Anne Miller de Lassus died testate on July 8, 1970, leaving no forced heirs. She left two olographic wills, both dated September 30, 1963, the dispositive provisions of which are identical and read as follows:
“I give and bequeath to my nieces Ann M. Bilbray and Inez M. Lamantia my home here in Ethel and all the furniture. No furniture to be removed from the house.
“.any other property or money E may have, at my death, is to be divided to my brother’s children, Henry W. Miller.”
At the time of the death of Mrs. de Las-sus, there were four living children of Henry W. Miller: Mrs. Edna Miller Span-ler, Mrs. Inez Miller Lamantia, Mrs. Anne Miller Bilbray, and Mrs. Dorothy Miller Hazel. He also left four grandchildren, Robert A. Miller, Philip A. Miller, Thomas B. Miller and Frederick A. Miller, children of his deceased son, William Henry Miller.
Mrs. Hazel formally renounced the succession of her aunt, and Mrs. Spangler, Mrs. Lamantia and Mrs. Bilbray were sent into possession of the estate by ex parte judgment dated October 28,1970.
This suit for nullity of the judgment of possession was filed by the above named grandchildren of Henry W. Miller, alleging that they are “children” of Henry W. Miller under the provisions of Article 3556(8) of the Civil Code, and alleging fraud on the part of the other legatees under the will, as well as on the part of the executor, Clarence Spangler. They further demand on accounting of their alleged legacies from the said legatees.
*529Mrs. Spangler, Mrs. Lamantia, Mrs. Bil-bray and Mr. Spangler answered and reconvened for damages allegedly resulting from the allegation of fraud on their parts.
By stipulation, the matter was submitted to the court on all of the pleadings contained in the record. Thereafter, the court rendered judgment dismissing the main demand, and stating:
“No evidence having been submitted by said defendants on their demand in re-convention, same is considered abandoned.”

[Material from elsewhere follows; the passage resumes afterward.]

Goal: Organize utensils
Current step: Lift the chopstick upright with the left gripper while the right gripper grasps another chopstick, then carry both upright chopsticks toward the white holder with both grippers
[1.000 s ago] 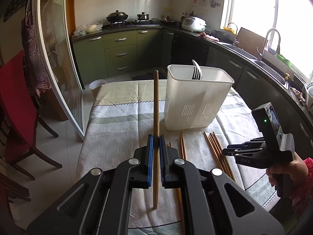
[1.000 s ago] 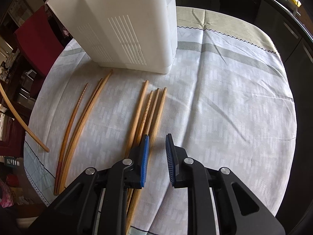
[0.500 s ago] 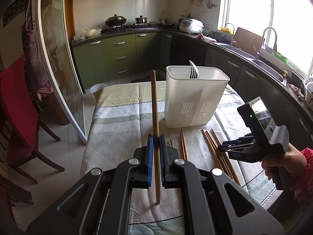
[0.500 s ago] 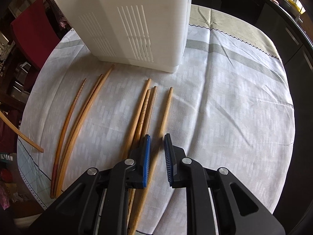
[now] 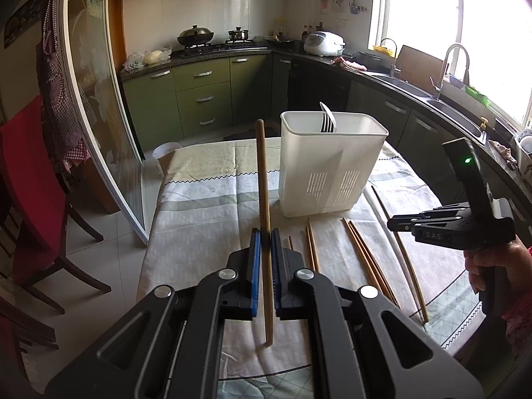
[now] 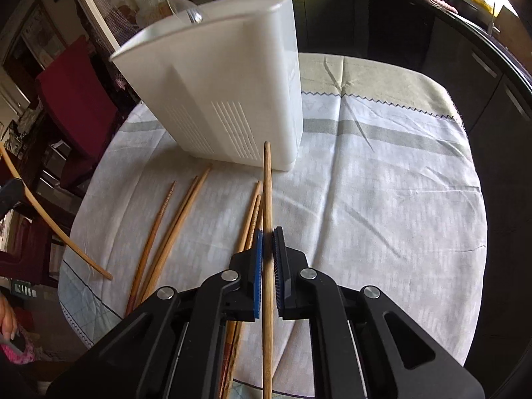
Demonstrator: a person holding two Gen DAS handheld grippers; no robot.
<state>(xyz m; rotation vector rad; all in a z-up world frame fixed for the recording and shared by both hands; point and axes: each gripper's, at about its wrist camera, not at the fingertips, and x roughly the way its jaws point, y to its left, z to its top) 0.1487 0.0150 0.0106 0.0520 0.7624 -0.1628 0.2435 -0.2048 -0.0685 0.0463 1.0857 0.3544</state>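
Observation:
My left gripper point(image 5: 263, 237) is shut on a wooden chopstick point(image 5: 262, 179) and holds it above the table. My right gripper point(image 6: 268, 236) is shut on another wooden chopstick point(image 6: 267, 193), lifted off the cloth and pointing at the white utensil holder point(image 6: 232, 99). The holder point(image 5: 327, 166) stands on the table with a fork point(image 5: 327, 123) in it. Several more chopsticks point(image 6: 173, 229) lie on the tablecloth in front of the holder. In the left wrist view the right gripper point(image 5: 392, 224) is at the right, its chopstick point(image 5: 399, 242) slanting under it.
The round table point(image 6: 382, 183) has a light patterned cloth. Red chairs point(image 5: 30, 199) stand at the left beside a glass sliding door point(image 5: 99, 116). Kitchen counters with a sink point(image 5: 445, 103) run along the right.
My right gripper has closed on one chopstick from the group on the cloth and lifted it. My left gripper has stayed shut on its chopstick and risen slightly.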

From that judgment, the plaintiffs have appealed and the defendants have answered the appeal, praying that they be awarded judgment on their reconventional demand.
Article 3556(8) of the Civil Code provides as follows:
“8. Children—Under this name are comprehended, not only the children of the first degree, but the grandchildren, great-grandchildren, and' all other descendants in the direct line.”
Plaintiffs argue that the word “children” in the will of Mrs. de Lassus must be given the same meaning, and they should be recognized as “children” of Henry W. Miller and legatees under the will probated herein.
The point has already been decided adversely to plaintiffs’ contention in Wharton v. Executors of Silliman, 22 La.Ann. 343 (1870). In that case, the court held that the word “children” when used in a will, was to be given its ordinary significance, and that the definition of the term in the Code had application in interpreting its provisions, but “not when used in the ordinary affairs of men.” See Poydras v. Poydras, 1 La. 153 (1830).
With respect to the reconventional demand, we find that defendants are not entitled to the relief sought herein because their cause of action has not yet arisen, and will not arise until the judgment dismissing the main demand becomes final. Calvert v. Simon, 311 So.2d 13 (La.App. 2 Cir. 1975).
The reconventional demand was properly dismissed, but the dismissal should have been without prejudice, since the cause of action sued on has not yet arisen. The exception of no cause of action may, of course, be supplied by the court on its own motion. Article 927, Code of Civil Procedure.
The judgment appealed from is therefore amended so as to dismiss the reconventional demand without prejudice, and, as amended, it is affirmed, at plaintiffs’ cost.
AMENDED AND AFFIRMED.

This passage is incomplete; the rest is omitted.